Your answer must be a single number: how many lines of the data include "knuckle".

** Opening Provided information block **

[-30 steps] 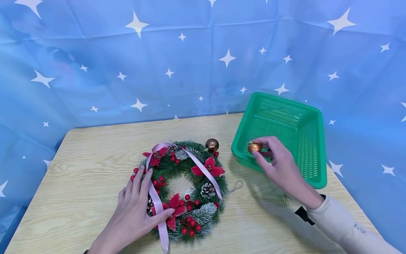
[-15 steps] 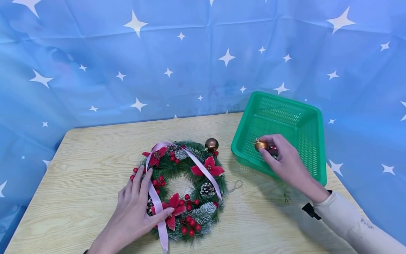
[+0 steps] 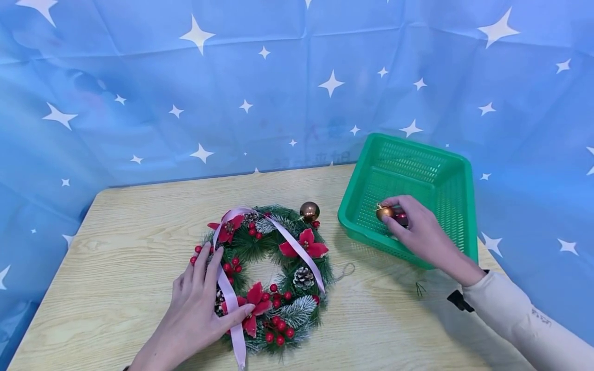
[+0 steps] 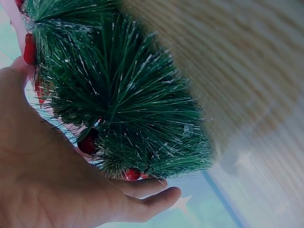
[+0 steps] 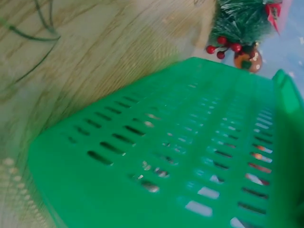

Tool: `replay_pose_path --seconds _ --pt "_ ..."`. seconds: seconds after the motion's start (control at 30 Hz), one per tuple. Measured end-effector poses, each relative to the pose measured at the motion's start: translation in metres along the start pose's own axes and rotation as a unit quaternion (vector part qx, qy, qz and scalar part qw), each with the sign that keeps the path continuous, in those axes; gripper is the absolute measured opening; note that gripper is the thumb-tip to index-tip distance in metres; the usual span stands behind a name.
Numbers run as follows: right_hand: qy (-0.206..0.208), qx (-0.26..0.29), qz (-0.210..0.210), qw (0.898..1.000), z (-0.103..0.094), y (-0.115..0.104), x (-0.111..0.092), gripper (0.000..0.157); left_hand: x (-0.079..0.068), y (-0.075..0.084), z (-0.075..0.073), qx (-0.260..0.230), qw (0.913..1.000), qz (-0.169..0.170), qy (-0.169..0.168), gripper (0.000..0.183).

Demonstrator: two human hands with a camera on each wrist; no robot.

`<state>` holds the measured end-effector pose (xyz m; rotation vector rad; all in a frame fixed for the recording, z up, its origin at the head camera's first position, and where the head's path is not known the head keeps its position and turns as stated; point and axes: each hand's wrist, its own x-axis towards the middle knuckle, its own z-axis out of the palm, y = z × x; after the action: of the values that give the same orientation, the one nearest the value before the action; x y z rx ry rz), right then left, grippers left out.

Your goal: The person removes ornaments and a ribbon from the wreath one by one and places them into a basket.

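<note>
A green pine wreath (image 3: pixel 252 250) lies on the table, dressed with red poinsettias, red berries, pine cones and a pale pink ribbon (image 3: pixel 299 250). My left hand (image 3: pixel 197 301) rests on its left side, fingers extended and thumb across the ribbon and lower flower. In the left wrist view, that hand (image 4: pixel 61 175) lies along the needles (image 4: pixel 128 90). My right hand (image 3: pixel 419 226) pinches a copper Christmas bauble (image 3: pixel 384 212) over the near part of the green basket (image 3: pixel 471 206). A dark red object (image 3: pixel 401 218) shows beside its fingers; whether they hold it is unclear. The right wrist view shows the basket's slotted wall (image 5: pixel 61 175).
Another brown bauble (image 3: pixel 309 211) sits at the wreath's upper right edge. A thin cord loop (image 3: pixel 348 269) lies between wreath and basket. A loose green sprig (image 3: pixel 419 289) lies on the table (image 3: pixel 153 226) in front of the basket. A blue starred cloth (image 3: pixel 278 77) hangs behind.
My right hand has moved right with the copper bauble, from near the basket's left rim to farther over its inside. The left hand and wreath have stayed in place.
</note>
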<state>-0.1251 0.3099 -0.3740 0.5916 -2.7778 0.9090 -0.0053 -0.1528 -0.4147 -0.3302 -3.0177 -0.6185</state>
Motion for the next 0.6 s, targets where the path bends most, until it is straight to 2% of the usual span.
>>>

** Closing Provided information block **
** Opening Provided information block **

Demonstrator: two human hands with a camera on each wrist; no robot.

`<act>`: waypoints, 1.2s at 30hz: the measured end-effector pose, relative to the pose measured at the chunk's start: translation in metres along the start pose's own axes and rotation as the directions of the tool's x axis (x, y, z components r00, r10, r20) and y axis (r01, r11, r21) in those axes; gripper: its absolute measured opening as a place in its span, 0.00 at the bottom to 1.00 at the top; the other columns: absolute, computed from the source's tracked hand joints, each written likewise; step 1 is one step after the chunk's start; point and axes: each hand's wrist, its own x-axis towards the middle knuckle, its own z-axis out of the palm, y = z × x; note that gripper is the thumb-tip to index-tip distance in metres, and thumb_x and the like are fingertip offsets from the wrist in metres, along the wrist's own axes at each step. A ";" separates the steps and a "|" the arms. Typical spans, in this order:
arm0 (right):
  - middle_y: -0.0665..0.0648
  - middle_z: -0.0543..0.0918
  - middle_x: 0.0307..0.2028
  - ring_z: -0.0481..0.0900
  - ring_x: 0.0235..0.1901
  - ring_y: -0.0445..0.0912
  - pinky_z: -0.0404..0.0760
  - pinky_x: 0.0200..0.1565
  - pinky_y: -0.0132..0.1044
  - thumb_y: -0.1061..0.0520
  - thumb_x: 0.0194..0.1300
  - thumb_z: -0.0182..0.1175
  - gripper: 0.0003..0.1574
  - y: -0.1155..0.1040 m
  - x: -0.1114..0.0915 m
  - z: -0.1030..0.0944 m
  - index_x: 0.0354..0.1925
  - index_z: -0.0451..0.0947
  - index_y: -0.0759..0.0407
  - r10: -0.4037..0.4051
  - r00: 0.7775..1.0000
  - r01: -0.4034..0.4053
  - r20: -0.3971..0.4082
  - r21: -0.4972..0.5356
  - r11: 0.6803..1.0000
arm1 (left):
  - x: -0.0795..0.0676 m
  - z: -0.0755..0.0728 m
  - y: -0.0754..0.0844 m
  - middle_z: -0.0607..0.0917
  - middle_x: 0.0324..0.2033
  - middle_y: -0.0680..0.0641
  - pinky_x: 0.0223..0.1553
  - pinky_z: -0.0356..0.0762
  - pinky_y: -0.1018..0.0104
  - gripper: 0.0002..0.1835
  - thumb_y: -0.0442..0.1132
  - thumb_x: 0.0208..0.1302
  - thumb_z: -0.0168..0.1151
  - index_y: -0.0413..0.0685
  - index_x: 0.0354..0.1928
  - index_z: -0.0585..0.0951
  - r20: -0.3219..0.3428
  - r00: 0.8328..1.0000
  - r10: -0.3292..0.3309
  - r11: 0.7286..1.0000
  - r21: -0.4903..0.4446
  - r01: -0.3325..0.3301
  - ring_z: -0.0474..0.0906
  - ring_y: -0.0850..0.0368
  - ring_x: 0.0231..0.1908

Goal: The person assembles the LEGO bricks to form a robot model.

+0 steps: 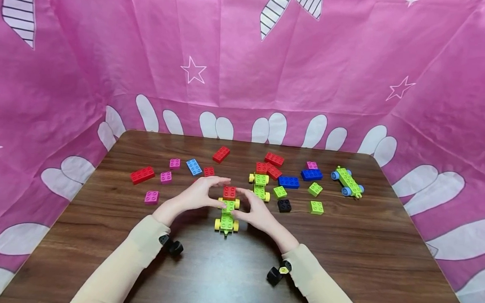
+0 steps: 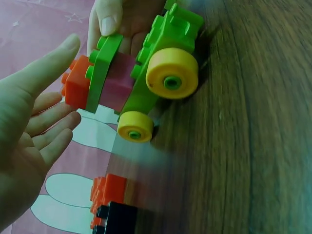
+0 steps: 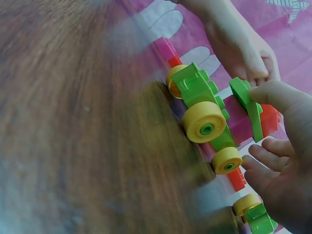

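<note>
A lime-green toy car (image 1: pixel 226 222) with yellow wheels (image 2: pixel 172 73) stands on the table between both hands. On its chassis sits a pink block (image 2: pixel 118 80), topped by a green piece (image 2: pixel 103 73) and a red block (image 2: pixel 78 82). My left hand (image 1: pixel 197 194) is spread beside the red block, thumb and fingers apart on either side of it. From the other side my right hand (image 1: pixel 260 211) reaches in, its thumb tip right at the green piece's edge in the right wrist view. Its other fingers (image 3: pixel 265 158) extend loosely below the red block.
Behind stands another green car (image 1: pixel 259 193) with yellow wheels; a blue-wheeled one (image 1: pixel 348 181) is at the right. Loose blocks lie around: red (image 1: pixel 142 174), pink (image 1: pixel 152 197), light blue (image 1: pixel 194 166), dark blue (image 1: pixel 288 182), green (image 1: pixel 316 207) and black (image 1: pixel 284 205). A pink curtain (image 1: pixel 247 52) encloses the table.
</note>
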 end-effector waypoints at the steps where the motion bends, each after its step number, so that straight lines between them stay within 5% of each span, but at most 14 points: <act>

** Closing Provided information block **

*Response for this exercise*.
2